Le décret portant nomination de Zaloujny est cependant arrivé au lendemain de l’annonce par le gouvernement britannique de l’expulsion de l’attaché russe de défense Maxim Yelovik pour espionnage, dans le cadre de diverses mesures visant à démanteler certains réseaux de renseignement de Moscou au Royaume-Uni. James Cleverly, ministre britannique de l’Intérieur, a déclaré que le plan ciblait ce qu’il qualifie de « activités imprudentes et dangereuses du gouvernement russe à travers l’Europe ». Yelovik a été décrit comme « un officier du renseignement militaire non divulgué ». Outre cette expulsion, le gouvernement de Londres a annoncé qu’il supprimerait le statut de poste diplomatique de plusieurs propriétés russes dans le pays, notamment la propriété de Seacox Heath utilisée comme refuge par le personnel de l’ambassade russe. La section commerciale et de défense russe de Highgate, un complexe sécurisé situé au nord de Londres, près de la tombe de Karl Marx et du parc Hampstead Heath, est également visée. Le gouvernement britannique estime qu’elle a été utilisée à des fins de renseignement.

Moscou a annoncé « une réponse appropriée » par l’intermédiaire de Maria Zakharova, porte-parole du ministère russe des Affaires étrangères. L’ampleur de la réponse n’est pas encore claire, mais il est fort probable que la Russie décide d’agir « œil pour œil », en expulsant l’attaché militaire britannique à Moscou. Depuis leur création en 1941, les relations militaires entre les deux pays n’ont jamais été rompues. Réduit oui, mais jamais interrompu.

Il appartiendra donc à la communauté du renseignement de maintenir des contacts sur les questions militaires, fondamentales en période « normale » et encore plus cruciales en cette période, avec l’armée russe en transformation et l’invasion de l’Ukraine se poursuivant.

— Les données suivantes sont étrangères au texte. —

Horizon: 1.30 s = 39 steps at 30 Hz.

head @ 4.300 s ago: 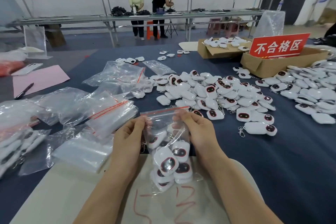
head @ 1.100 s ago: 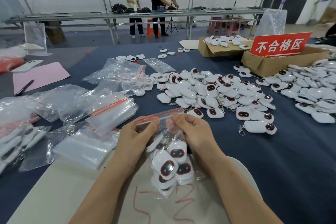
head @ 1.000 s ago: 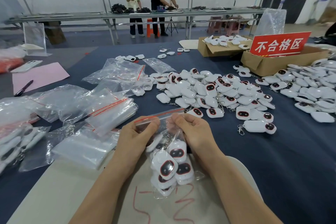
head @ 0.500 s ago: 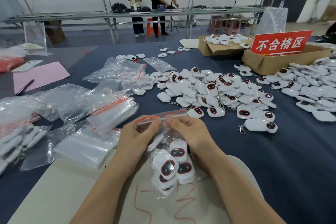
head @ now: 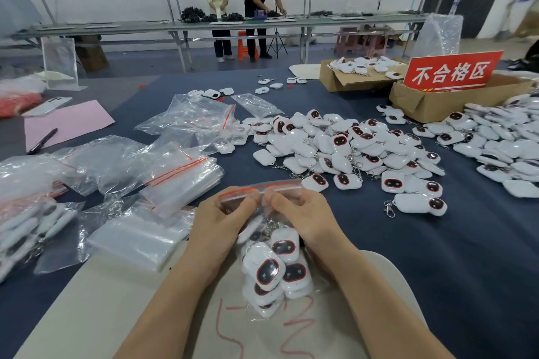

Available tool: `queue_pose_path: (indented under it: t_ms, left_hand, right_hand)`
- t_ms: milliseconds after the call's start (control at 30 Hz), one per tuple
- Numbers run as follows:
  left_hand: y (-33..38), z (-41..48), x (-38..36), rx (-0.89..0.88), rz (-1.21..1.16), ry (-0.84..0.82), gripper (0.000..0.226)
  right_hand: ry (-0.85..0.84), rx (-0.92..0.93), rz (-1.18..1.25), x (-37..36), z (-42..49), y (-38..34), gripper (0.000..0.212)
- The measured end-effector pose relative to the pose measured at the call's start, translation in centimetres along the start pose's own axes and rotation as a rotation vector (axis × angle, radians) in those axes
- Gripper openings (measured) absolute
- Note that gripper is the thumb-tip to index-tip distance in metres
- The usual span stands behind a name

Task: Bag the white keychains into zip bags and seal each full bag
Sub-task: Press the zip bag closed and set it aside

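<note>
A clear zip bag [head: 272,271] holding several white keychains with dark red-rimmed faces hangs over a beige board at the table's near edge. My left hand [head: 224,218] pinches the red zip strip [head: 280,184] at its left part. My right hand [head: 303,213] pinches the strip just beside it, thumbs almost touching. A big heap of loose white keychains [head: 344,148] lies behind the hands. A stack of empty zip bags [head: 180,181] lies to the left.
Another heap of keychains [head: 507,140] lies at the right edge. Two cardboard boxes [head: 437,102] stand at the back right, one with a red sign [head: 452,70]. Filled bags [head: 26,230] lie far left, with a pink sheet [head: 70,122] and pen [head: 42,141]. Two people stand at a far bench.
My hands have gone from holding the bag's mouth open to pinching the zip strip. In the last second my right thumb slid left along the strip toward my left thumb.
</note>
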<state>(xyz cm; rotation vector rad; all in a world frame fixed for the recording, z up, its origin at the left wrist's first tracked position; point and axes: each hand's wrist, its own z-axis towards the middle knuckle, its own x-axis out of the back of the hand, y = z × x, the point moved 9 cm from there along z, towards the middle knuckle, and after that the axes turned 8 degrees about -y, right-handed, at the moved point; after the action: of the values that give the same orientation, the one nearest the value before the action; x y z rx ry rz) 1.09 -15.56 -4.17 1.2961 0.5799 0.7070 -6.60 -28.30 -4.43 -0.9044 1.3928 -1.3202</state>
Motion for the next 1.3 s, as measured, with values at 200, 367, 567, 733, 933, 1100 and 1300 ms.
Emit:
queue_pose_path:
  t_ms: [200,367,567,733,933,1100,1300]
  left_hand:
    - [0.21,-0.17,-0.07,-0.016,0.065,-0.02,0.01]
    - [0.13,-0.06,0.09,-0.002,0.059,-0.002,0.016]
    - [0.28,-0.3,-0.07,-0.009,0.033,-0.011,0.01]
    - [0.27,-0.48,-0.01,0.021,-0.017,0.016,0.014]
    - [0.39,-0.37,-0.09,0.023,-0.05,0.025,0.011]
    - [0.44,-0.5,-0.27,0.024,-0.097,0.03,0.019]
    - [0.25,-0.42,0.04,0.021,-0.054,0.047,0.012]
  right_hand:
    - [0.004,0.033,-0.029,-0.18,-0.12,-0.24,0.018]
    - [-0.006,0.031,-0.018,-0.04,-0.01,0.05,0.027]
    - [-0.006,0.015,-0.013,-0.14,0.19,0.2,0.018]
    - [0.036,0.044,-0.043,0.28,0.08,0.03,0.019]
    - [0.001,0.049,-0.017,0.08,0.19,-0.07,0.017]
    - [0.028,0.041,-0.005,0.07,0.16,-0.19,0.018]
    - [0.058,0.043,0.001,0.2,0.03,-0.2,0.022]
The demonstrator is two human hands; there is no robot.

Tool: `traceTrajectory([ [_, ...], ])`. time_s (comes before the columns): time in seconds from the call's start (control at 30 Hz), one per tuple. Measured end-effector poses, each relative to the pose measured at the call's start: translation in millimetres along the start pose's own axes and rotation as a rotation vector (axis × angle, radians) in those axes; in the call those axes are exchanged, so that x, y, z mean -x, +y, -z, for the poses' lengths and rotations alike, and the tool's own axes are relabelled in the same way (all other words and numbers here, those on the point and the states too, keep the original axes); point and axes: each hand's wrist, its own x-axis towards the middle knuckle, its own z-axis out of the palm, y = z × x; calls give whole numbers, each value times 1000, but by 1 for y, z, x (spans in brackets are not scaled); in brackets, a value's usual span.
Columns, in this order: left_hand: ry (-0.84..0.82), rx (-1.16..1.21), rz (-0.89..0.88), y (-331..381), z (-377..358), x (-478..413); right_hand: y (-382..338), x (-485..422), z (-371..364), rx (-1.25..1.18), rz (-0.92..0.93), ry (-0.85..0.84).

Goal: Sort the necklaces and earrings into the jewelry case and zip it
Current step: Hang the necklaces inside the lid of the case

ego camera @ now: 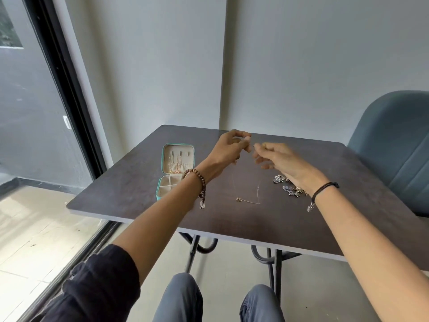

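A thin gold necklace (248, 201) hangs from both my hands above the middle of the dark table (120, 191), its pendant end resting on the tabletop. My left hand (229, 149) pinches one end of the chain and my right hand (271, 159) pinches the other, close together. The teal jewelry case (176, 170) lies open at the left, lid up, with gold chains hanging in the lid and beige compartments below. Silver earrings (291, 190) lie in small clusters on the table under my right wrist.
A blue upholstered chair (394, 145) stands at the table's right side. A glass door with a black frame (69, 89) runs along the left. The table's far edge meets the white wall. My knees are below the near edge.
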Motion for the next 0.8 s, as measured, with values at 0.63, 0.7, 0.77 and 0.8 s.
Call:
traceTrajectory([
  [0.63,-117,249,242,-3,21,11,6,-5,18,-518,-236,347],
  [0.7,-191,218,271,1,22,11,9,-3,17,-484,-240,299],
  [0.77,-274,127,303,6,20,14,9,-2,15,-442,-216,244],
  [0.8,-300,102,310,8,18,15,8,-1,14,-424,-203,222],
])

Ces derniers développements en disent long sur les relations privilégiées entre les États-Unis et le Royaume-Uni. Comme l’a observé ces derniers jours le journal conservateur britannique Telegraph, alors que l’administration Biden continue de privilégier une gestion prudente des risques d’escalade avec la Russie, le Royaume-Uni répond à l’escalade avec la Russie par la même pièce. Depuis le début de la guerre, en février il y a deux ans, Londres s’est montrée plus agressive que Washington en soutenant Kiev. “Les forces spéciales britanniques ont opéré en Ukraine bien plus près des lignes de front qu’on ne le pense généralement”, note le Telegraph. “La présence active et l’influence associées aux forces armées ukrainiennes se manifestent avant tout dans les raids et les attaques de drones que l’Ukraine a menés sur le territoire russe”, poursuit le journal britannique, soulignant à quel point cette politique est loin de ce que serait l’indication américaine. .

Les deux pays entretiennent de solides relations politiques, diplomatiques, militaires et en matière de renseignement. Ces derniers, en particulier, trouvent leurs racines dans la collaboration durant la Seconde Guerre mondiale entre les services de renseignement électromagnétique respectifs. Jusqu’en 2016, la politique étrangère britannique était marquée par deux éléments : l’adhésion à l’Union européenne et la relation privilégiée avec les États-Unis. Le Brexit a annulé le premier élément et affaibli le second, également à la lumière du fait que Washington a souvent considéré Londres comme une sorte de présence à Bruxelles. L’arrivée de Donald Trump à la Maison Blanche a fait le reste malgré une certaine communauté de vues avec les conservateurs au pouvoir à Londres depuis 2010.

Le précieux travail des services de renseignement britanniques dans le contexte de l’invasion russe de l’Ukraine a permis de renforcer l’alliance. Mais comme nous l’avons mentionné, certaines distances apparaissent, et elles ne se limitent pas à la politique intérieure britannique et aux conséquences de la sortie du Royaume-Uni de l’Union européenne.

Maintenant, également à la lumière de la probable victoire du Parti travailliste aux élections britanniques qui devrait être obtenue entre la fin de cette année et le début de l’année prochaine, un retour de Trump pourrait marquer une plus grande distance entre les deux alliés historiques.